In the records that come next, find every line with "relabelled". Return those lines.

Excerpts from a dataset:

== Segment start ==

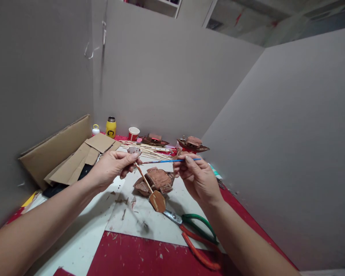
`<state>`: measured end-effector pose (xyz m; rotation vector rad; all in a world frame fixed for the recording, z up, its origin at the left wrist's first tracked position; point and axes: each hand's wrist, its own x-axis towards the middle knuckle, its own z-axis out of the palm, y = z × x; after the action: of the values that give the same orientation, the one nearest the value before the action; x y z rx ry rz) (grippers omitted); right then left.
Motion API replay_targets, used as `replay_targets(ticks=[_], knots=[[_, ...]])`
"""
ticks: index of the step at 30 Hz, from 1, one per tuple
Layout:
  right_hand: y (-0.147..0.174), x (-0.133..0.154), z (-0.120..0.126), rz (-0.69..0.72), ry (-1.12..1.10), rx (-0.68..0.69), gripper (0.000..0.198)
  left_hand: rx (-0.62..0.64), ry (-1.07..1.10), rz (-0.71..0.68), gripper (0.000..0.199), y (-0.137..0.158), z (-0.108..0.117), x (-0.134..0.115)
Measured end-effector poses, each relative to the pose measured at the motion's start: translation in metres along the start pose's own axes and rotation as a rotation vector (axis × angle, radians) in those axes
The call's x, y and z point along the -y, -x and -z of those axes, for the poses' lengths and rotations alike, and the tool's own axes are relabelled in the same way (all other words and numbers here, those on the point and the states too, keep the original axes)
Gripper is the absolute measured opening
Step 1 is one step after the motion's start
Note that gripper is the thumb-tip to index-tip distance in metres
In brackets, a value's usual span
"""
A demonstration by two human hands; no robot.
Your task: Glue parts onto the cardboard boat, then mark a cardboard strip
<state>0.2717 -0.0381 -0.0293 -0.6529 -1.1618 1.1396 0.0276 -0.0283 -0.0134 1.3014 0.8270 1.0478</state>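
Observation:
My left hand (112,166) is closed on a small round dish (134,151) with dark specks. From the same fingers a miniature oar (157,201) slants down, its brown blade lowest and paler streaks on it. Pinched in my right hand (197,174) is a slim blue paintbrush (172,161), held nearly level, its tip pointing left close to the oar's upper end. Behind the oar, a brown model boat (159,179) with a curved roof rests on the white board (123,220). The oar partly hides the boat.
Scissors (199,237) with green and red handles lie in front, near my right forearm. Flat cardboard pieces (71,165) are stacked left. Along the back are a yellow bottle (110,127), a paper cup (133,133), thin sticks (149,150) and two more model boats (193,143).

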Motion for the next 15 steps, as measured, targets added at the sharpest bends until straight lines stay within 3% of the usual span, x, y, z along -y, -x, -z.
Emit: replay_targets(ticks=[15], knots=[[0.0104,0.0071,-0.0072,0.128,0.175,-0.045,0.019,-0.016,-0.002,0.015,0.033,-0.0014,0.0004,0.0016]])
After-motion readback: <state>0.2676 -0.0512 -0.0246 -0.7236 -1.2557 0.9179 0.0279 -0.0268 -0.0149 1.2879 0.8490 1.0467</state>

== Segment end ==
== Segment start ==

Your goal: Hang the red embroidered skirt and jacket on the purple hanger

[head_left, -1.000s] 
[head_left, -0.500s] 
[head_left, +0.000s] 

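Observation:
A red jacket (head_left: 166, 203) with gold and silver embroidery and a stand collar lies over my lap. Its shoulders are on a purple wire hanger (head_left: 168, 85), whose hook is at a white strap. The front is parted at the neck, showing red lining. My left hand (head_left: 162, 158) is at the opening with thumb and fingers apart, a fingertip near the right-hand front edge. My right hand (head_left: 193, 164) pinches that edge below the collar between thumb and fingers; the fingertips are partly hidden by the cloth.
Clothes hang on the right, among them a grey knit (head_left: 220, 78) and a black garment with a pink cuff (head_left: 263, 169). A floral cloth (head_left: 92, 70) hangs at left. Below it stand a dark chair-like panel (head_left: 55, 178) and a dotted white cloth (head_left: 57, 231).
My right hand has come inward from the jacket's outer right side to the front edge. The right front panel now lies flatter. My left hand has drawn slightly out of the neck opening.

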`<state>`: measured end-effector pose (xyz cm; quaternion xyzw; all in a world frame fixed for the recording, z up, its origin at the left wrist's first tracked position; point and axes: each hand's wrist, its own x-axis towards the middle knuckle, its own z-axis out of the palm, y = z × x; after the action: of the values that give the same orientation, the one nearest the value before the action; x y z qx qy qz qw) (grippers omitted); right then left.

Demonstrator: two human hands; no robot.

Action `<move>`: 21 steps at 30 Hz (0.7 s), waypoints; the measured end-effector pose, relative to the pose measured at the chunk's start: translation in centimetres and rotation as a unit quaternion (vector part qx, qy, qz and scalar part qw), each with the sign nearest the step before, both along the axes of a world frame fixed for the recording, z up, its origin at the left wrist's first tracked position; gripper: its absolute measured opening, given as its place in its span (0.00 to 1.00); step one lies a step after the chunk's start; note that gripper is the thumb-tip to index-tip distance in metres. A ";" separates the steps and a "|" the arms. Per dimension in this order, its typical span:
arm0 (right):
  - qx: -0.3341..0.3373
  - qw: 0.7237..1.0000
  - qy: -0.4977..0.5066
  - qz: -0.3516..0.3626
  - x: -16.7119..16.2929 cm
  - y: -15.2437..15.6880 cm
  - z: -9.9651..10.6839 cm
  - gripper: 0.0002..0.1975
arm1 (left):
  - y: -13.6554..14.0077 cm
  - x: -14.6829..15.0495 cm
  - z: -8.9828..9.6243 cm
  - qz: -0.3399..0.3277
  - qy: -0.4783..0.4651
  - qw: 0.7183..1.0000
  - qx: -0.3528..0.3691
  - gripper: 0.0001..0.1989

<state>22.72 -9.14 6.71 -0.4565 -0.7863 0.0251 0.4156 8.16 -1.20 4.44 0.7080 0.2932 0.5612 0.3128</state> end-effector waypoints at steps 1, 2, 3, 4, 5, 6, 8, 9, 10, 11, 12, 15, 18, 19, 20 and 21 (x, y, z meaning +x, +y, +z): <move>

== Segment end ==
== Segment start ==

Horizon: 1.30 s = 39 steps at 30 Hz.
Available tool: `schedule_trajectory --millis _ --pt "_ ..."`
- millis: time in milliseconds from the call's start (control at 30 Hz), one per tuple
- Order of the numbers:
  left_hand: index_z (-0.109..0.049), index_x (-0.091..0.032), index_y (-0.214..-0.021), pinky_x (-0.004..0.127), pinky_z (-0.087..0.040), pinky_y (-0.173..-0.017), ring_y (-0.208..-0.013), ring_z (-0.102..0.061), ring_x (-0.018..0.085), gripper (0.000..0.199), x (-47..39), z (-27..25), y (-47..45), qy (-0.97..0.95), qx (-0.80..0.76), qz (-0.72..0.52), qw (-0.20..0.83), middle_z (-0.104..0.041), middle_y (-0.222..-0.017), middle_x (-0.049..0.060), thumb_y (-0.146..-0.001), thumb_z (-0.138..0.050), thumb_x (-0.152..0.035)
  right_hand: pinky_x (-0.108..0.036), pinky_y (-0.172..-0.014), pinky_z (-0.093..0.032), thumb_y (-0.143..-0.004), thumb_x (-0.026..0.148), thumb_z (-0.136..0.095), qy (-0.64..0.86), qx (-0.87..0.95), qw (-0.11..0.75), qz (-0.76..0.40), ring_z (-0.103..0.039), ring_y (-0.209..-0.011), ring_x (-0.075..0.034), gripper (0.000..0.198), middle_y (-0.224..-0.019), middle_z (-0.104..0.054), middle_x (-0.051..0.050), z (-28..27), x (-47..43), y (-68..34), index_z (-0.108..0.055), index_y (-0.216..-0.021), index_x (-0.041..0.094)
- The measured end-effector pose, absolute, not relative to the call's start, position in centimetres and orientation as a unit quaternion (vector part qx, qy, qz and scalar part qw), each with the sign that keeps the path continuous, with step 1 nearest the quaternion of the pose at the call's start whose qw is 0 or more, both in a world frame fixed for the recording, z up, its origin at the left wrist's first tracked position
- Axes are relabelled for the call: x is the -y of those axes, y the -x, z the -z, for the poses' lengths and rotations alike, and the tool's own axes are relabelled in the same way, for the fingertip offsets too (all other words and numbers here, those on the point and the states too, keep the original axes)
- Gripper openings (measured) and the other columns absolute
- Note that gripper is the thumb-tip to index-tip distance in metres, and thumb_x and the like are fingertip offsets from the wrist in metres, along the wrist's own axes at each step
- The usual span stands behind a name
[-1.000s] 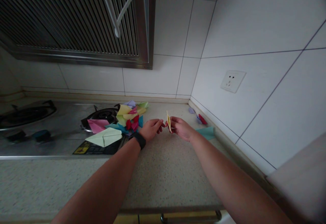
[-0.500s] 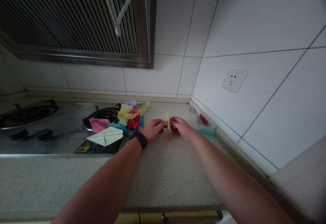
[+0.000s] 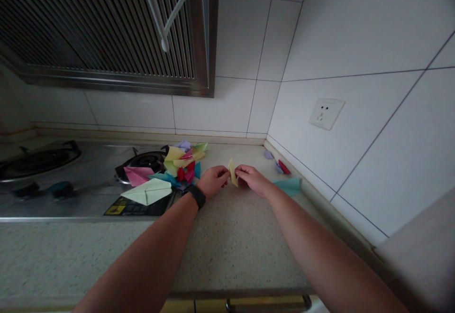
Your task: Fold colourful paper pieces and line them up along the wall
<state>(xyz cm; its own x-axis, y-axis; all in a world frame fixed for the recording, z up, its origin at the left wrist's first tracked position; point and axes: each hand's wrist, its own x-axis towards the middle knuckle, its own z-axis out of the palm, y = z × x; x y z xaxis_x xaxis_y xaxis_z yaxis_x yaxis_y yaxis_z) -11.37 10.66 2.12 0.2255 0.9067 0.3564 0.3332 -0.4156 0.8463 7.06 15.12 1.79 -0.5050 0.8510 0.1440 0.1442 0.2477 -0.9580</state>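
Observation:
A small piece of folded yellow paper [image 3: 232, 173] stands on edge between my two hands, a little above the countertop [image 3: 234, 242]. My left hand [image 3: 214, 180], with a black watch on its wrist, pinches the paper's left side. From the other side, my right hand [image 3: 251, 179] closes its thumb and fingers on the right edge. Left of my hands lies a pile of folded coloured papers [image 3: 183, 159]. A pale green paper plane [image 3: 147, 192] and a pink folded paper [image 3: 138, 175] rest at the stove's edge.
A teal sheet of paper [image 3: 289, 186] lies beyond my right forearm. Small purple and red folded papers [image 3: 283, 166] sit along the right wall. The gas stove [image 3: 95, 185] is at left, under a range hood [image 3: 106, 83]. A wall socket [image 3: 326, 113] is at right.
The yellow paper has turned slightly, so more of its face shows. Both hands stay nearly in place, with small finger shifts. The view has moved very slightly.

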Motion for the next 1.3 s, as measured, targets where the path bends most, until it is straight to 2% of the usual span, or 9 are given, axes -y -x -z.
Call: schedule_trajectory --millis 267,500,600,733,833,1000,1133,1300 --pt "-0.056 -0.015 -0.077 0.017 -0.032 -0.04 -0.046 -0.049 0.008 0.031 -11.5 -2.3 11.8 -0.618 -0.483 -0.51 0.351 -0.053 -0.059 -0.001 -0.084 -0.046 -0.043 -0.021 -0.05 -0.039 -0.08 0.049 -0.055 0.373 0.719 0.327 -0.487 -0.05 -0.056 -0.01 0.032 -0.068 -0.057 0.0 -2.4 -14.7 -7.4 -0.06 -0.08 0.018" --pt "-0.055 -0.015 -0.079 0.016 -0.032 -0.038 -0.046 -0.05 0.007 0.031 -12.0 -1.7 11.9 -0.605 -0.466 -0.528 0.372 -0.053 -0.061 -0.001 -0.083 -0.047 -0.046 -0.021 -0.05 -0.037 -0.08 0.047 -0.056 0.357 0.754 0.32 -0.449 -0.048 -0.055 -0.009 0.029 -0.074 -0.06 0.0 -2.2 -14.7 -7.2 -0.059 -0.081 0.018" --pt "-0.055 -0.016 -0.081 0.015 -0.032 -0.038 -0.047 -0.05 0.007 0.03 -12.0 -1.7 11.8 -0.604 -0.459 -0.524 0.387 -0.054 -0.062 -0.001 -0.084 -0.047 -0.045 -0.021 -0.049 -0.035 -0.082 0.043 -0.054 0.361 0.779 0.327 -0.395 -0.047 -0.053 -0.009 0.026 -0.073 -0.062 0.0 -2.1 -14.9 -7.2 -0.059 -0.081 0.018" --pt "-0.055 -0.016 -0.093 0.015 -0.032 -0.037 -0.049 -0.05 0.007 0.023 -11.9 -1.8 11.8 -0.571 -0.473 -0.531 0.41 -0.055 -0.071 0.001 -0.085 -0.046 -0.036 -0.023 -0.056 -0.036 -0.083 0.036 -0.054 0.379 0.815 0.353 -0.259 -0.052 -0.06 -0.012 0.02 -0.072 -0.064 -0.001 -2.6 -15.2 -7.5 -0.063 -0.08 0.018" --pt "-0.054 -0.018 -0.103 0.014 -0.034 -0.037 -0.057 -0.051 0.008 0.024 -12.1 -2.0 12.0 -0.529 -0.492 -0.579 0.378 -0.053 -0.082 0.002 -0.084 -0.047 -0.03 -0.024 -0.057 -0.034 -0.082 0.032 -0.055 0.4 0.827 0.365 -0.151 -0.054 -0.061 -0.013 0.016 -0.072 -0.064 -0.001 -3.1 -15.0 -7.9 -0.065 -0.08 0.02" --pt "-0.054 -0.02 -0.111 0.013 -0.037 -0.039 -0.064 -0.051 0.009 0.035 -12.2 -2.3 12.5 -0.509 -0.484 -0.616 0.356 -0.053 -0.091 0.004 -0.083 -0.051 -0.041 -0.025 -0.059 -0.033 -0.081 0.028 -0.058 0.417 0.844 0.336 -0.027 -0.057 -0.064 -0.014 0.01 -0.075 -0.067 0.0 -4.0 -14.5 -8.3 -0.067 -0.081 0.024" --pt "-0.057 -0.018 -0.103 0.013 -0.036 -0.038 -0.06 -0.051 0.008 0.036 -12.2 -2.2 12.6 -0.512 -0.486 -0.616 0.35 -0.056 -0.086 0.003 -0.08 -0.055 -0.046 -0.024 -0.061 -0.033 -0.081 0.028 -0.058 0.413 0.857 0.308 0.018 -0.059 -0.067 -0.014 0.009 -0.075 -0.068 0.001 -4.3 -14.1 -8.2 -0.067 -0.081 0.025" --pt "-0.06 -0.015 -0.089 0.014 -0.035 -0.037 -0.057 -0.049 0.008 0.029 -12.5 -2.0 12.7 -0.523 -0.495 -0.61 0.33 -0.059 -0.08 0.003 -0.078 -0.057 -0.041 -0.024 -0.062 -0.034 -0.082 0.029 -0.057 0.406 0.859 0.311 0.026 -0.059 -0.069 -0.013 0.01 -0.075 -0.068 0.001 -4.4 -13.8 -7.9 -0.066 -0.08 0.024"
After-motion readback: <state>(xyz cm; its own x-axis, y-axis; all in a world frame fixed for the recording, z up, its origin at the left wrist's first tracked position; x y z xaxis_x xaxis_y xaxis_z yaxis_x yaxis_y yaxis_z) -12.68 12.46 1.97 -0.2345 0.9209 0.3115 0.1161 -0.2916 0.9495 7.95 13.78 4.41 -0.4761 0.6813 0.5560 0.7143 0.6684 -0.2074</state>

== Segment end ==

> **Answer to this task**
The call's x, y and z point along the -y, -x and -z of those axes, for the poses' lengths and rotations alike, and the tool's own axes are relabelled in the same way (all other words and numbers here, those on the point and the states too, keep the original axes)
- Axes are relabelled for the call: x is the -y of those axes, y the -x, z the -z, for the poses' lengths and rotations alike, and the tool's own axes are relabelled in the same way, for the fingertip offsets too (all other words and numbers here, those on the point and the states too, keep the original axes)

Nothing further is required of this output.